- Assignment
Would you repeat the listing exactly, without any of its images?

- Dataset records
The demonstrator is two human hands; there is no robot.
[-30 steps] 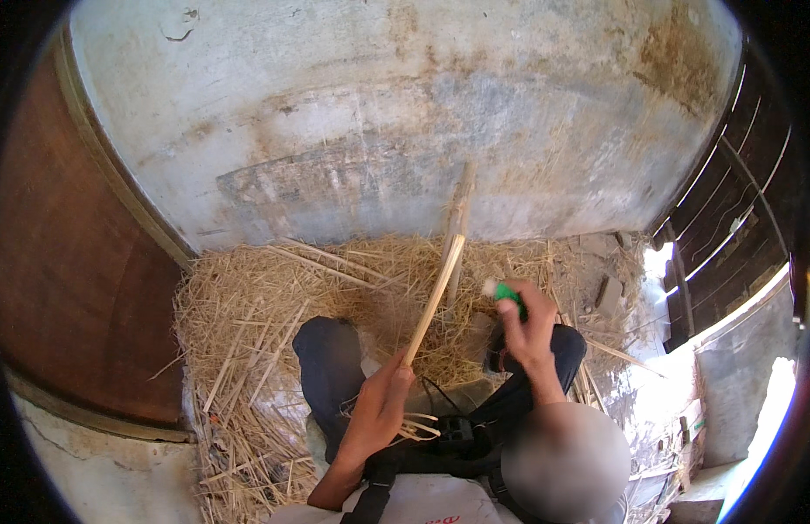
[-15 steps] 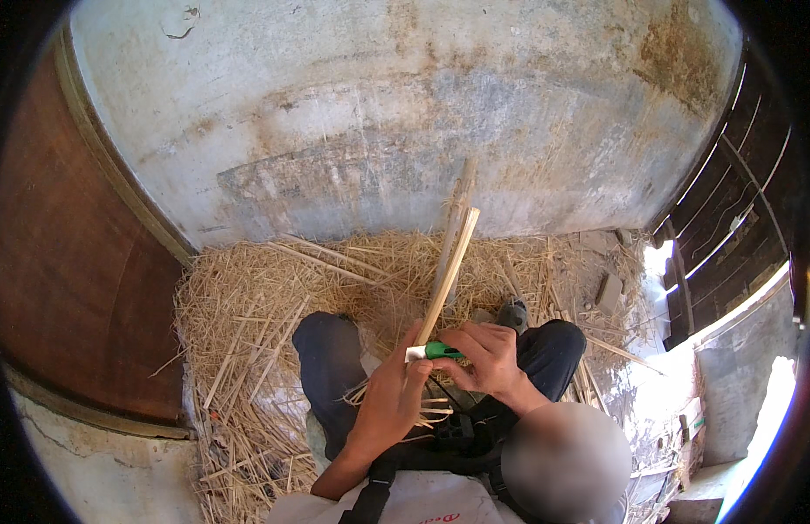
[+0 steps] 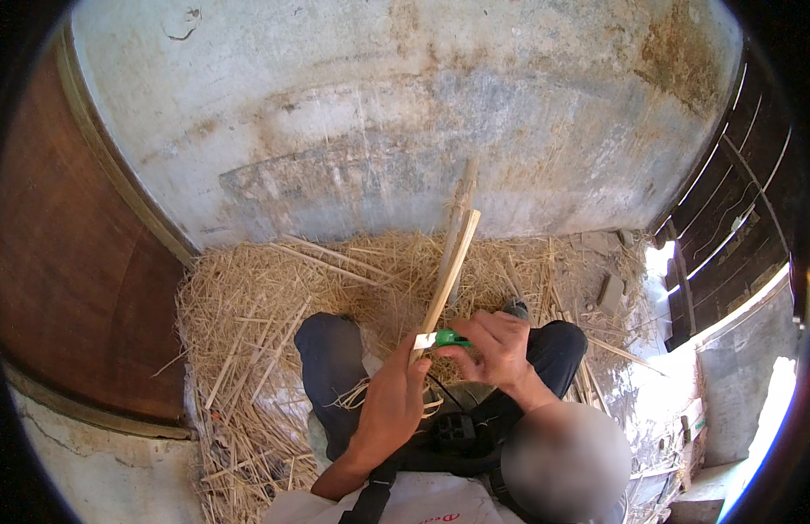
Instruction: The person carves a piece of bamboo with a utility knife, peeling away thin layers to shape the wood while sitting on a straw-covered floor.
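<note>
The left hand (image 3: 389, 397) is wrapped round a pale wooden strip (image 3: 456, 262), slanting above straw (image 3: 221, 301); the right hand (image 3: 501, 345) clasps a knife (image 3: 447, 337) (green-handled), its blade (image 3: 424, 341) apparently touching the strip

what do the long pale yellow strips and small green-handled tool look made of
Long pale yellow strips: probably bamboo or wood, matte, with lengthwise lines. Small green-handled tool: likely plastic handle, smooth bright green; flat white end, perhaps metal, glaring.
</note>
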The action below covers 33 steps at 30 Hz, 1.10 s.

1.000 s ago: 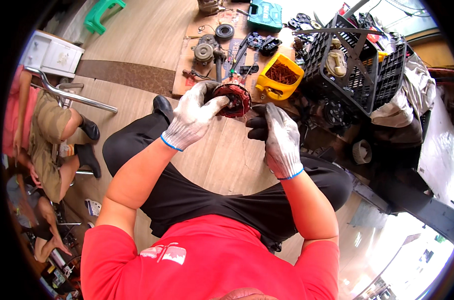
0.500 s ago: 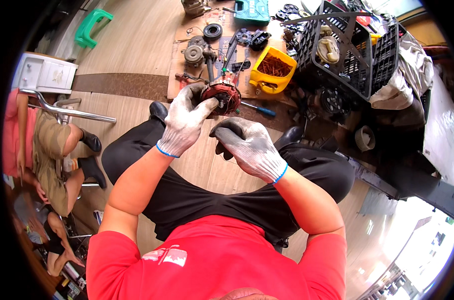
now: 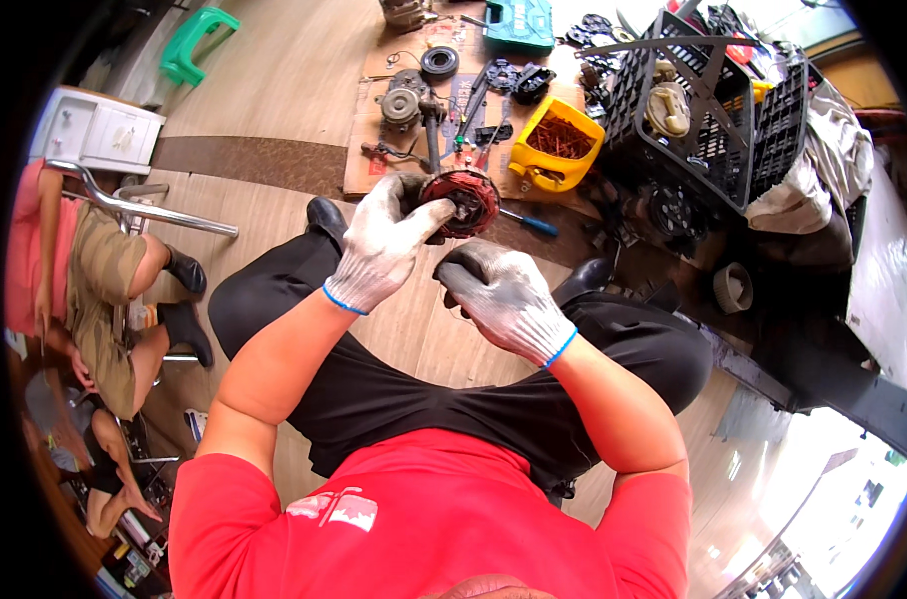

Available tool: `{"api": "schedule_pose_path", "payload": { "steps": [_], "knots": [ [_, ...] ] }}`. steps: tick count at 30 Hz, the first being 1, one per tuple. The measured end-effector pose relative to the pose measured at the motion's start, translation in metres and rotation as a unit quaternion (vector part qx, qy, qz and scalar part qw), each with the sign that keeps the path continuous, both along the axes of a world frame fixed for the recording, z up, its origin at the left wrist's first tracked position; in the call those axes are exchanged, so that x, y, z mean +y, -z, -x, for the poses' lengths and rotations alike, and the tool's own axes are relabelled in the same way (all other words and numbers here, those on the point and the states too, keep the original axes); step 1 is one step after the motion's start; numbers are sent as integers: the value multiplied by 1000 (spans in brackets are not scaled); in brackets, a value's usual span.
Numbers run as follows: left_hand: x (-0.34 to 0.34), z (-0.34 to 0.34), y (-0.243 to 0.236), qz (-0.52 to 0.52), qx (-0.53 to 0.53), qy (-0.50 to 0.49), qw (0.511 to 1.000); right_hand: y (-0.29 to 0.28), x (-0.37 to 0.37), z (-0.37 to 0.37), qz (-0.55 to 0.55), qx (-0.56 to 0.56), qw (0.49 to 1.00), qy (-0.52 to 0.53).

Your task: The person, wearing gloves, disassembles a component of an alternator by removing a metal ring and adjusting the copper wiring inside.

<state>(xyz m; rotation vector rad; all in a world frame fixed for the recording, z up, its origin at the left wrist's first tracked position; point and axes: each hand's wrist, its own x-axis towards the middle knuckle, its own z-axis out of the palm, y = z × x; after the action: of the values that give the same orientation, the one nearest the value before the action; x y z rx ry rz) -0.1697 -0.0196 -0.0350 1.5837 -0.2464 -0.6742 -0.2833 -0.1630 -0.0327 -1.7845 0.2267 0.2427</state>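
Closest to you, along the bottom of the frame, is your red shirt (image 3: pixel 433 509), with your black trousers (image 3: pixel 623 369) spread out to either side above it. Your gloved right hand (image 3: pixel 501 295), just right of centre, is curled with its fingers drawn in close together; you can't tell from here whether they pinch anything. Above and to the left, your gloved left hand (image 3: pixel 385 240) grips a round part wound with reddish wire (image 3: pixel 481 195), thumb over its middle and the other fingers behind, so that part sits in the upper middle of the frame, apart from your right hand. Just beside it on the right lies a screwdriver with a blue handle (image 3: pixel 539 227). Beyond, a yellow container (image 3: pixel 553 166) holds reddish wire scraps, near a black crate (image 3: pixel 641 140) at upper right. A sheet of cardboard (image 3: pixel 370 110) bears a metal motor part (image 3: pixel 401 105) and a black ring (image 3: pixel 439 64), with a teal case (image 3: pixel 519 25) at the top edge. A green stool (image 3: pixel 184 55) stands at upper left.
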Motion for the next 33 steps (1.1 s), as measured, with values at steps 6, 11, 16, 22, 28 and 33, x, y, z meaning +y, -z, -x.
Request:
{"api": "schedule_pose_path", "payload": {
  "steps": [6,11,16,22,28,33],
  "knots": [
    [5,-1,13,-43,-149,11,988,-4,-30,4,112,67,991,28],
    [6,5,17,-35,-261,-7,965,-6,-52,-1,150,-15,974,167],
    [10,-4,10,-20,-534,48,844,-5,-41,-4,-261,79,934,232],
    [10,-2,3,-30,-603,84,793,1,-31,-8,-410,77,877,238],
    [11,0,5,-27,-621,93,778,0,-30,-9,-408,67,876,249],
    [10,-1,-1,-21,-627,108,771,-1,-28,-8,-389,43,888,239]
  ]
}}
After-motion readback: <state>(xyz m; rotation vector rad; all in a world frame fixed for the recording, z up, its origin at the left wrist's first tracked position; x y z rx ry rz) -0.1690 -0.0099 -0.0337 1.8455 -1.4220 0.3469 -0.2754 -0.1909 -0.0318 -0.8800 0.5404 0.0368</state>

- Exercise solution
The demonstrator is two human hands; there is no robot.
[-30 steps] 
[-15 steps] 
[+0 steps] 
Instruction: The person carves a piece of bamboo with a utility knife, peeling away thin layers to shape the wood while sitting on a straw-covered floor.
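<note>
The left hand (image 3: 389, 397) is wrapped round a pale wooden strip (image 3: 456, 262), slanting above straw (image 3: 221, 301); the right hand (image 3: 501, 345) clasps a knife (image 3: 447, 337) (green-handled), its blade (image 3: 424, 341) apparently touching the strip

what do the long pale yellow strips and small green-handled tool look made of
Long pale yellow strips: probably bamboo or wood, matte, with lengthwise lines. Small green-handled tool: likely plastic handle, smooth bright green; flat white end, perhaps metal, glaring.
</note>
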The action below covers 33 steps at 30 Hz, 1.10 s.

1.000 s ago: 
0.500 s ago: 
now: 

Available tool: `{"api": "schedule_pose_path", "payload": { "steps": [_], "knots": [ [_, ...] ] }}`. steps: tick count at 30 Hz, the first being 1, one per tuple. The measured end-effector pose relative to the pose measured at the motion's start, translation in metres and rotation as a unit quaternion (vector part qx, qy, qz and scalar part qw), each with the sign that keeps the path continuous, both along the axes of a world frame fixed for the recording, z up, its origin at the left wrist's first tracked position; in the call those axes are exchanged, so that x, y, z mean +y, -z, -x, for the poses' lengths and rotations alike, and the tool's own axes are relabelled in the same way (all other words and numbers here, those on the point and the states too, keep the original axes); step 1 is one step after the motion's start; numbers are sent as integers: the value multiplied by 1000 (spans in brackets are not scaled); in brackets, a value's usual span.
Numbers run as follows: left_hand: x (-0.34 to 0.34), z (-0.34 to 0.34), y (-0.243 to 0.236), qz (-0.52 to 0.52), qx (-0.53 to 0.53), qy (-0.50 to 0.49), qw (0.511 to 1.000); right_hand: y (-0.29 to 0.28), x (-0.37 to 0.37), z (-0.37 to 0.37), qz (-0.55 to 0.55), qx (-0.56 to 0.56), qw (0.49 to 1.00), qy (-0.52 to 0.53).

Your task: The person, wearing gloves, disassembles a component of an alternator by removing a metal ring and adjusting the copper wiring inside.

<state>(xyz m; rotation vector rad; all in a world frame fixed for the recording, z up, its origin at the left wrist's first tracked position; point and axes: each hand's wrist, its own x-axis towards the middle knuckle, its own z-axis out of the palm, y = z × x; after the action: of the values that give the same orientation, the one nearest the value before the action; x y z rx ry rz) -0.1697 -0.0196 -0.0350 1.5837 -0.2464 -0.6742 -0.2833 -0.1630 -0.0327 -1.7845 0.2267 0.2427</state>
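Closest to you, along the bottom of the frame, is your red shirt (image 3: pixel 433 509), with your black trousers (image 3: pixel 623 369) spread out to either side above it. Your gloved right hand (image 3: pixel 501 295), just right of centre, is curled with its fingers drawn in close together; you can't tell from here whether they pinch anything. Above and to the left, your gloved left hand (image 3: pixel 385 240) grips a round part wound with reddish wire (image 3: pixel 481 195), thumb over its middle and the other fingers behind, so that part sits in the upper middle of the frame, apart from your right hand. Just beside it on the right lies a screwdriver with a blue handle (image 3: pixel 539 227). Beyond, a yellow container (image 3: pixel 553 166) holds reddish wire scraps, near a black crate (image 3: pixel 641 140) at upper right. A sheet of cardboard (image 3: pixel 370 110) bears a metal motor part (image 3: pixel 401 105) and a black ring (image 3: pixel 439 64), with a teal case (image 3: pixel 519 25) at the top edge. A green stool (image 3: pixel 184 55) stands at upper left.
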Motion for the next 33 steps (1.1 s), as measured, with values at steps 6, 11, 16, 22, 28 and 33, x, y, z meaning +y, -z, -x.
Request:
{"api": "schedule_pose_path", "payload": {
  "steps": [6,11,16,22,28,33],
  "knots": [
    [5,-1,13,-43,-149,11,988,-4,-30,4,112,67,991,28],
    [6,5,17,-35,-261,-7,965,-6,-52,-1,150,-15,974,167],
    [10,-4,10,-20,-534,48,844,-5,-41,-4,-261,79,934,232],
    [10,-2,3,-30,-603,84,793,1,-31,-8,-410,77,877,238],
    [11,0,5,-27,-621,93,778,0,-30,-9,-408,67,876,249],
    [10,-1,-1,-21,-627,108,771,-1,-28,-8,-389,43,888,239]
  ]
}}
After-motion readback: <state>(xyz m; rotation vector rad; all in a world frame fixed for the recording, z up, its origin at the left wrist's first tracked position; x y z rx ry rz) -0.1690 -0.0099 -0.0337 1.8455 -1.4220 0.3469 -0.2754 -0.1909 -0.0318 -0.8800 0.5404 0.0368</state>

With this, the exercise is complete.